It's like talking with a true believer about the "theory" of evolution


Medical care mistake is possibly the 3rd leading cause of death in the United States...

https://www.hopkinsmedicine.org/news/media/releases/study_su...


Not sure if that's a useful definition of 'harm'. It's like pointing out that most substances are poisonous. Can't just ignore the dose or context when it comes to medicine.


Alternatively people who suffered acute heart conditions while a cardiologist was not available were simply not hospitalized, they're dead.


What mechanism do you think might cause that connection?


Delayed surgeries are precisely what they mean by "lower intensity of care".


I had a friend tell me of an old doctor of his.

He said his doctor (an internist) was attending a medical conference for allergists, in the Bahamas. About 500 doctors attended.

This doctor was fearfully allergic to peanuts. Like, anaphylactic allergic.

He had an anaphylactic reaction to something he ate, during the main speaker banquet.

He died.

Surrounded by 500 allergists.


I mean, fair enough. Just because you're an immunologist doesn't mean you carry spare adrenaline, antihistamines, inhalers, and steroid infusions in your fanny pack at conventions. All they can do is call an ambulance.

It's a bit like expecting a hacker to hack a network without their laptop.

(bit weird if HE didn't have his epipen on him though ...)


> Just because you're an immunologist doesn't mean you carry spare adrenaline, antihistamines, inhalers, and steroid infusions in your fanny pack at conventions.

Maybe they should.

> It's a bit like expecting a hacker to hack a network without their laptop.

A real hacker can break into a network with some bubblegum, a pen, and a corgi.


not to mention, butterflies [insert relevant xkcd comic here]

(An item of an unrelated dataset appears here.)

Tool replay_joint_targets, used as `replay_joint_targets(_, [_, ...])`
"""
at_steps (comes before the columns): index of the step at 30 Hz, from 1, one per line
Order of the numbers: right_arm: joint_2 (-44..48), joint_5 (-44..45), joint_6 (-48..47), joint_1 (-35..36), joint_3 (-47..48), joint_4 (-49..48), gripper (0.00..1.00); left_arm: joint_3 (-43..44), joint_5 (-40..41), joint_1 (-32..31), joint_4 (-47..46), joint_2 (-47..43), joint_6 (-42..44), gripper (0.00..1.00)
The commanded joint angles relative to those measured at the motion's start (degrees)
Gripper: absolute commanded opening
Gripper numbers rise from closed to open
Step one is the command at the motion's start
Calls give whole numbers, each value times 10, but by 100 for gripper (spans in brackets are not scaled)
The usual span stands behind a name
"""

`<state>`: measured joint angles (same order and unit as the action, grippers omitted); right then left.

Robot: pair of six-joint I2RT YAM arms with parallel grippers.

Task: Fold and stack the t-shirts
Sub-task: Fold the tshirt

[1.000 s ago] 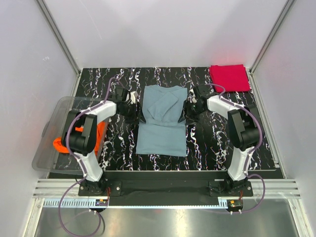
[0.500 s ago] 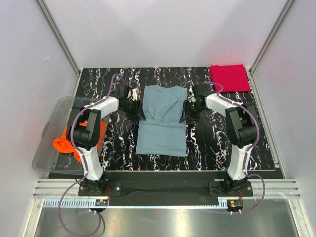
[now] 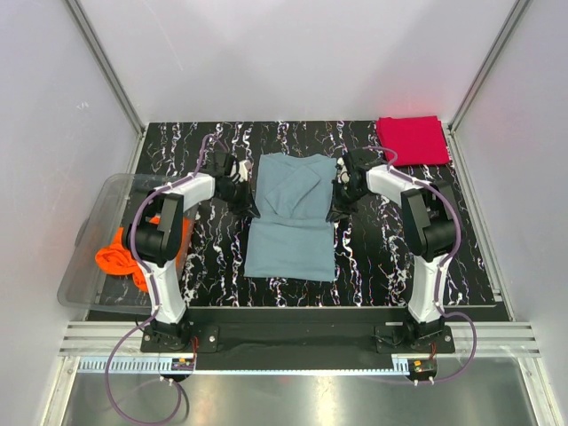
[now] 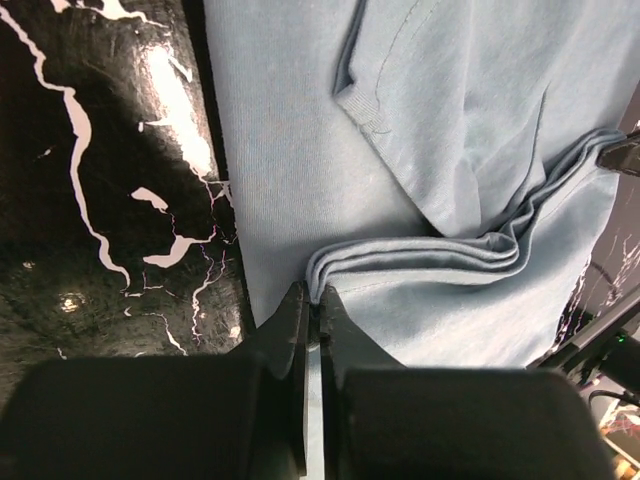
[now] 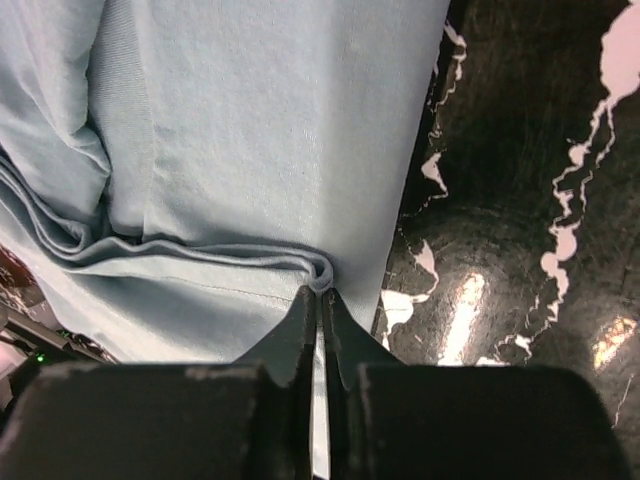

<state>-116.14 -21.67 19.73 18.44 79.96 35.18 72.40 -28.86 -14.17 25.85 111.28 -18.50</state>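
Orange t-shirt (image 3: 114, 259) partly behind the left arm (image 3: 153, 238)

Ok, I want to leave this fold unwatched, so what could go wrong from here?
The left gripper and right gripper each pinch only the very edge of the layered ridge on the grey-blue t-shirt, so a layer could slip out when lifted. The tucked-in cloth on top lies loose and may flop open. Uneven arm motion would probably skew the fold.
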Motion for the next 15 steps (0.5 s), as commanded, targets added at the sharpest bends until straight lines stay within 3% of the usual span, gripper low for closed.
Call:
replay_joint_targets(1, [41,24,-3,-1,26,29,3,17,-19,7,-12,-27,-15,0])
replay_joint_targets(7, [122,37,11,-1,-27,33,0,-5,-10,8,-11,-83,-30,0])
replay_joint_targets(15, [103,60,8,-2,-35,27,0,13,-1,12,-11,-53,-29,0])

The joke is to never get sick in the hospital employee restaurant for the ultimate bystander effect experience. Or too many cooks, I guess.


I saw some sort of collapse at a medical school. Loads of people went to help. At the time we wondered how that went, with half trained students on the loose.


From my experience, it was more "too many cooks" than the ultimate bystander effect.

I saw someone feel unwell at a party, nothing serious, just a drink too much, but half of the room happened to work in healthcare, and half of the room came to help. As expected it went all over the place, until a relative (also a doctor) came in, ousted the crowd and took proper care of the poor guy.


In that situation you need an anesthesiologist, not an allergologist. Even a random anesthesia tech without medical education would do far better than an allergologist. A paramedic too.


Everyone has to die at some point. Might as well do it hilariously.


He paid the irony price.


Also 500 bystanders.


It has been speculated for some time that fewer patients die when hospitals are on strike. See for example: https://www.psychologytoday.com/ca/blog/slightly-blighty/201...


Speaking as someone with a health care worker in the family who just went on strike, I think this makes a lot of sense. When hospital workers go on strike, it often forces the hospital to go on diversion, leading to other hospitals taking on all new patients, who are usually in some form of medical crisis and have a higher chance of dying than stabilized patients already under care. Thus, it makes sense that a hospital which has workers that go on strike have a lower death rate on average.


The article mentions controlling for this in numerous ways. It was looking at elective surgeries, as well as county wide mortality rates and not just a single hospital. That said, in the elective surgery cases it could well be a spin on what you're mentioning and people just deferred their surgeries until after the strike. You'd think surely they also controlled for this, though.


Where I am, diversion wouldn’t help. The system is nationalised so all the hospitals would strike.


When people die during a surgery they die immidiately, but when their lives get extended after a surgery, it only happens years later.


As someone dealing with elder care of multiple family members I also believe mental anguish caused by medical environments, including insurance and billing in the US, and the dismissiveness of hospice care (you’re taking too long to die, speed it up or transition to a lower form of care) doesn’t help the matter.

Modern medicine is a miracle but struggles to evolve beyond many immediate hurdles. In an extreme minority of cases it can be better to avoid traditional intake methods.


Wow, the exact opposite of what I might have guessed from the title.

Does this mean percutaneous coronary intervention [PCI] is over-applied, or something else?


Risky procedures likely scheduled around when the cardiologist is available


Hard to say without more details, though it's certainly plausible.

There's other possibilities though. Like if the timing of other interventions is being delayed until the cardiologist is able to see the patient instead of deferring to a less specialized physician.


So, it's better that a random physician does something now than waiting for a cardiologist doing the best thing too late?


No, not necessarily. There's no indication of that whatsoever. The point was just that there's insufficient information to conclude much of anything about why this was observed. It could also be that PCI is over applied leading to increased mortality.


Could it just be that doctors who attend these meetings are more career (and less patient) focused than their compatriots?


If I'm not mistaken, I think attendance at conferences is sometimes required as hours to keep up to date in medical practice. Not sure though.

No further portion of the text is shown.